# Dataset extract:
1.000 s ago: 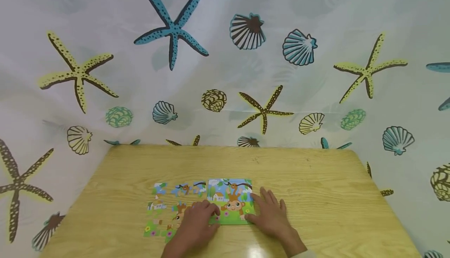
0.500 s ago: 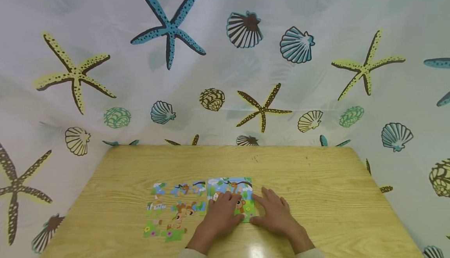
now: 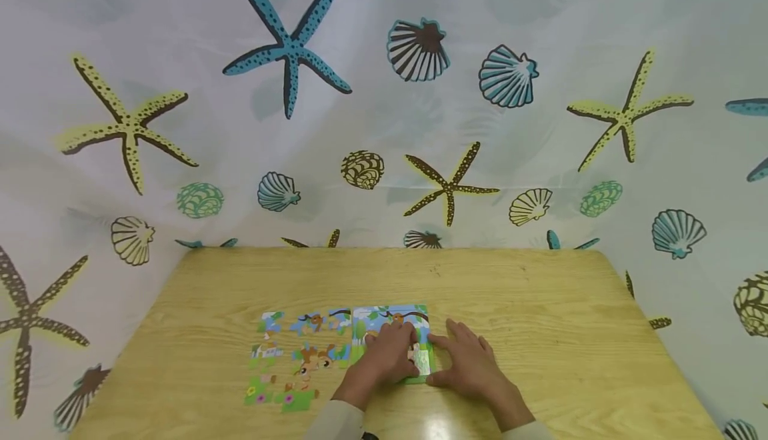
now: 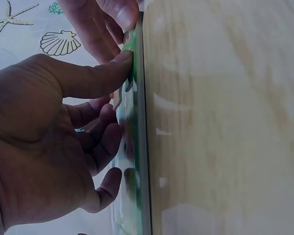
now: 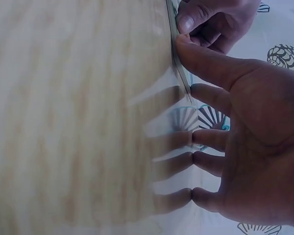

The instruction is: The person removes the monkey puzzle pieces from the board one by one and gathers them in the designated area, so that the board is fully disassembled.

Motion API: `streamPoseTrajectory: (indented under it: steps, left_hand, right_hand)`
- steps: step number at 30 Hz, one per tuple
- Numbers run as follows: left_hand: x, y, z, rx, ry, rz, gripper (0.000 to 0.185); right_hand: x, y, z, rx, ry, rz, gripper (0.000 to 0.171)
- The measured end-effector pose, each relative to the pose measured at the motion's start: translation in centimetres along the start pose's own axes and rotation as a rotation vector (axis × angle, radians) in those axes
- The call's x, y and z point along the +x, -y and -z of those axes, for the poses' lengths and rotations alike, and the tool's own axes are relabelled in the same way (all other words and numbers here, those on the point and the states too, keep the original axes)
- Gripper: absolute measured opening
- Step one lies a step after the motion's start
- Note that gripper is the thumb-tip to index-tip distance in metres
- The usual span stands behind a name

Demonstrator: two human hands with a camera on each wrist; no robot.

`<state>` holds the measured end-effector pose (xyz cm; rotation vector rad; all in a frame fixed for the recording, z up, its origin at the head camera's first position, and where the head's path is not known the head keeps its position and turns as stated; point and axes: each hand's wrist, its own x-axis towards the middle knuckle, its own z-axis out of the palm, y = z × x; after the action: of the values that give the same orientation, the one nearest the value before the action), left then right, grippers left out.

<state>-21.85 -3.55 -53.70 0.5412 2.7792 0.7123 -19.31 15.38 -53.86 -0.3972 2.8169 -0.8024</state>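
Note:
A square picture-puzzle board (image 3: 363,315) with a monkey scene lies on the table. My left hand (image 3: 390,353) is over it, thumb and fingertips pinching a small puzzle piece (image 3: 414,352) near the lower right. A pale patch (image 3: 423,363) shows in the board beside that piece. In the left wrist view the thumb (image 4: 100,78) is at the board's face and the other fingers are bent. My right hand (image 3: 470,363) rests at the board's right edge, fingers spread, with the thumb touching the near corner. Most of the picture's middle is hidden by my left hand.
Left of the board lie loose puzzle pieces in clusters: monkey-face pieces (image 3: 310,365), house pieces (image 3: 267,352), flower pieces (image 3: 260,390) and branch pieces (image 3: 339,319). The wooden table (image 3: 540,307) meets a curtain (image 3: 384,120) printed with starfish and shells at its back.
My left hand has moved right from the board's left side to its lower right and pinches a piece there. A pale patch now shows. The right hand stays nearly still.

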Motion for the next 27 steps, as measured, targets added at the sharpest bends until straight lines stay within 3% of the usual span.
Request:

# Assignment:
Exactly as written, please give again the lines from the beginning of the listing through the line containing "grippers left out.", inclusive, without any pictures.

# The completed task:
1.000 s ago: 
0.500 s ago: 
now: 
now: 
now: 

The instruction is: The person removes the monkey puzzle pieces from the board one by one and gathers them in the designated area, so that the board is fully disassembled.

Motion API: `streamPoseTrajectory: (indented under it: steps, left_hand, right_hand)`
- steps: step number at 30 Hz, one per tuple
- Numbers run as follows: left_hand: x, y, z, rx, ry, rz, gripper (0.000 to 0.185); right_hand: x, y, z, rx, ry, rz, gripper (0.000 to 0.171)
- The measured end-effector pose, each relative to the pose measured at the motion's start: translation in centimetres along the start pose's own axes and rotation as a rotation vector (axis × angle, radians) in those axes
- The call's x, y and z point along the +x, -y and -z of those axes, for the poses' lengths and rotations alike, and the tool's own axes are relabelled in the same way (all other words and numbers here, those on the point and the states too, keep the original axes)
- Gripper: absolute measured opening
- Step one lies a step after the motion's start
- Note that gripper is the thumb-tip to index-tip distance in metres
- The usual span stands behind a name

Demonstrator: two human hands with a camera on each wrist; no robot.

`<state>` holds the measured end-effector pose (xyz cm; rotation vector rad; all in a frame fixed for the recording, z up, its origin at the head camera's first position, and where the head's path is not known the head keeps its position and turns as stated; point and axes: each hand's wrist, its own x-axis towards the middle knuckle, its own z-axis out of the palm, y = z × x; after the action: of the values that give the same orientation, the one nearest the value before the action), left then right, grippers left out.

The complete answer has been given.